Es bieten sich uns zahlreiche Möglichkeiten an, die Verbindung zur Natur wieder herzustellen. Wir sollten uns darum bemühen, uns wieder verstärkt und bewusst einem Leben im Einklang mit der Natur zuzuwenden. Sicherlich werden wir den ursprünglichen Zustand, so wie unsere Vorfahren ihn erlebten, nicht mehr wiederherstellen können. So einiges an altem, überliefertem Wissen kann uns dabei durchaus hilfreich sein, aber letztlich müssen wir unseren eigenen, neuen Weg im Hier und Jetzt finden. Gerne teilen wir Ihnen in diesem Buch unsere eigenen, gemachten Erfahrungen mit, von denen die eine oder andere für Sie vielleicht hilfreich sein kann. Es würde uns freuen, denn ein Leben mit der Natur ist auch ein Weg zu sich selbst und zu Gott (was immer auch der Einzelne von Ihnen damit verbinden mag).

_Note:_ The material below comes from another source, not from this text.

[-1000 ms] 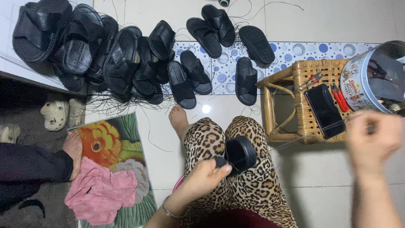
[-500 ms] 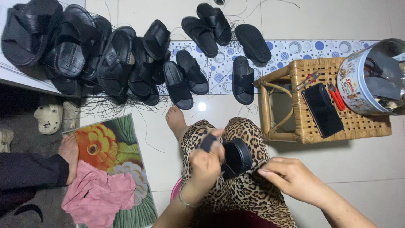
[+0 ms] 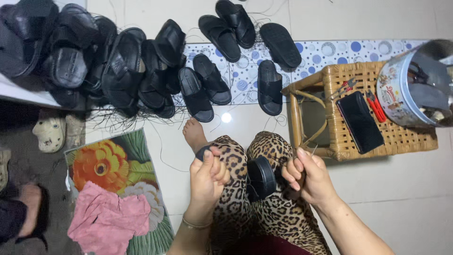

1 Konrad Lorenz, 1903 – 1989, österreichischer Zoologe, Hauptvertreter der klassischen vergleichendenVerhaltensforschung (Ethologie).
2 Ludwig Feuerbach, 1804 – 1872, Philosoph und Anthropologe.
„Wenn an vielen kleinen Orten
viele kleine Menschen
viele kleine Dinge tun
wird sich das Angesicht der Erde wandeln“
afrikanisches Sprichwort
Gudrun (Dienstag, 03 November 2020 05:48)
Die Abgeschnittenheit von der Natur lässt sie uns auch verkennen oder sogar fürchten. Wir brauchen sie zum Leben aber wir behandeln sie wie unseren Feind. Mähexzesse, Gifte versprühen, zubetonieren, um nur einige Beispiele zu nennen.